Amélie de Montchalin, ancienne ministre des Comptes publics, accède à la présidence de la Cour des comptes ce lundi, succédant ainsi à Pierre Moscovici. À cette fonction, elle bénéficie d'un salaire confortable, classée échelon 1 avec un indice brut de 2100, atteignant 7857 euros bruts par mois, selon emploi-collectivites.fr. Ce traitement est assorti de primes dont le montant reste confidentiel, pouvant presque doubler la rémunération des hauts fonctionnaires, explique René Dosière, président de l'Observatoire de l'éthique publique.
Comparativement à ses fonctions ministérielles, Amélie de Montchalin voit son salaire dépasser les 10 000 euros bruts mensuels. Elle surpasse également la rémunération du président Emmanuel Macron, établie à environ 15 000 euros par mois. En revanche, les avantages en nature sont limités pour le président de la Cour des comptes, se résumant principalement à un véhicule de service, d'après Libération.
La question épineuse du cumul de la rémunération avec les pensions de retraite des anciens mandats électifs se pose.
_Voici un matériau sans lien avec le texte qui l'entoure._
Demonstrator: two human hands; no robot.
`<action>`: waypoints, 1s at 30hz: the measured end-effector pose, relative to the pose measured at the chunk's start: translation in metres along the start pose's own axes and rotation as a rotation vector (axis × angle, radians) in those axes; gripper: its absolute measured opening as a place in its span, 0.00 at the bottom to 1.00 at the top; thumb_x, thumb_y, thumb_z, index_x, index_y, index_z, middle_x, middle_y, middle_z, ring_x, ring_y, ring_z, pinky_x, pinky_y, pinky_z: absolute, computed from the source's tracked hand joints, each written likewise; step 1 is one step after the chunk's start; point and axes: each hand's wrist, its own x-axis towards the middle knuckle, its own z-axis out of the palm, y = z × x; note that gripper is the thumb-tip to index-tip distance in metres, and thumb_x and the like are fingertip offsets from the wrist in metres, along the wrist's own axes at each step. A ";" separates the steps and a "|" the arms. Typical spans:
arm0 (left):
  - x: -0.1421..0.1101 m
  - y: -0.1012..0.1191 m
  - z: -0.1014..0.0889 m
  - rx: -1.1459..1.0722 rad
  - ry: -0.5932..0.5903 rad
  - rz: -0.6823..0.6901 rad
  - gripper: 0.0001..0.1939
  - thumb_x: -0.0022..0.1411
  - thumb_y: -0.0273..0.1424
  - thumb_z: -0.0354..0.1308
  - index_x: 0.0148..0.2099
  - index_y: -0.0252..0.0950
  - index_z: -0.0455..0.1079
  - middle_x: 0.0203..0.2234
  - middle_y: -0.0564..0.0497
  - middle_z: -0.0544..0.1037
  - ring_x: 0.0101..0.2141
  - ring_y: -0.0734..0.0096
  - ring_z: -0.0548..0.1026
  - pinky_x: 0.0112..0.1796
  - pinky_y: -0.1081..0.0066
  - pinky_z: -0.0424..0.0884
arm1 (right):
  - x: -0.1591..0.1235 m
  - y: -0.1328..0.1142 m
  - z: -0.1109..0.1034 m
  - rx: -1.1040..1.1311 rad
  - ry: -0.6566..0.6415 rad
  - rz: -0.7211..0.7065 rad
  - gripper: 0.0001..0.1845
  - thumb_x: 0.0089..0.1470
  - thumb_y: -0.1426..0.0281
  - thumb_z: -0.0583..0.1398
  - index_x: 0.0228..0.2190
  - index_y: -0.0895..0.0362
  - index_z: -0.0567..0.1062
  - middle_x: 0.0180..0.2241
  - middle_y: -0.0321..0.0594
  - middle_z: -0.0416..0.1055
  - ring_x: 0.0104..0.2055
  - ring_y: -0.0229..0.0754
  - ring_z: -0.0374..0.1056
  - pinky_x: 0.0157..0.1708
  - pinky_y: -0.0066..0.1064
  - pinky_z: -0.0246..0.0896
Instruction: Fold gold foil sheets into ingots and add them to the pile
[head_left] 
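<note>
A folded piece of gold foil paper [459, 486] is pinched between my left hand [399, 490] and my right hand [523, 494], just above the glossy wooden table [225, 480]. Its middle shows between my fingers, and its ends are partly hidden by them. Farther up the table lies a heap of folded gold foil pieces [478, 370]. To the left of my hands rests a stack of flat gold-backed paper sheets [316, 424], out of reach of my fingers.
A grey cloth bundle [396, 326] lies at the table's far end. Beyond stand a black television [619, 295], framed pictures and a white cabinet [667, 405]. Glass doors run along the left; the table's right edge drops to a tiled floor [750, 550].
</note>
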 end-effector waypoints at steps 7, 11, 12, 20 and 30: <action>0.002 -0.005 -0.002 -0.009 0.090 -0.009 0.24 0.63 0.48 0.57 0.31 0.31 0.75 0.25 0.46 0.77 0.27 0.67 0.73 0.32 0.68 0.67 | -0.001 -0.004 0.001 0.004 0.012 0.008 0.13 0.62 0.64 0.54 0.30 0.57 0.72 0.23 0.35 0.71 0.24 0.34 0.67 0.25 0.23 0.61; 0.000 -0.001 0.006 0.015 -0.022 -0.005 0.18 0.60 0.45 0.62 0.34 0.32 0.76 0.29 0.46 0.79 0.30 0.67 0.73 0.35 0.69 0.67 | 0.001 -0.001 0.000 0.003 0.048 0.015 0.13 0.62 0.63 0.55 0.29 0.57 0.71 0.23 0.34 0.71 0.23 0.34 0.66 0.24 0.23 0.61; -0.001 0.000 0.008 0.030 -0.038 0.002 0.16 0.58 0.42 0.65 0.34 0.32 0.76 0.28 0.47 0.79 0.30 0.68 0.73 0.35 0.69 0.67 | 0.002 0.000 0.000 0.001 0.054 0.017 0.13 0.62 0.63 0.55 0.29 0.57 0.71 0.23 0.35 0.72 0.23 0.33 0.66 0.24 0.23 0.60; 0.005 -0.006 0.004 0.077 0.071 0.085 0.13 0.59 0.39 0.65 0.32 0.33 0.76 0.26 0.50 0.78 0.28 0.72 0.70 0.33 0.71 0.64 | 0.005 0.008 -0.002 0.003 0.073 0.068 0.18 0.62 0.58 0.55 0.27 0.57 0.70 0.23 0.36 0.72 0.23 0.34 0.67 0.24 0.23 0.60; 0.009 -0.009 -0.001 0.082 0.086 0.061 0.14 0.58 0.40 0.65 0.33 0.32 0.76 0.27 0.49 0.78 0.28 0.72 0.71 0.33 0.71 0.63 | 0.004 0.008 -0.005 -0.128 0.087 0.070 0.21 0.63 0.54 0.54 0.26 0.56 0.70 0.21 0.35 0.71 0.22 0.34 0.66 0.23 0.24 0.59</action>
Contrairement à d'autres autorités administratives, aucun texte n'interdit ce cumul à la Cour des comptes, laissant la décision à l'appréciation de chaque président. Si Pierre Moscovici avait opté pour ce cumul, Amélie de Montchalin, âgée de 40 ans, ne se trouve pas dans cette situation, évitant ainsi toute controverse à ce sujet.
Les critiques fusent cependant quant à sa nomination, certains soulignant un potentiel conflit d'intérêts étant donné sa participation passée au gouvernement. Malgré cela, la porte-parole du gouvernement, Maud Bregeon, assure que cette nomination ne pose pas de problème de conflit d'intérêts.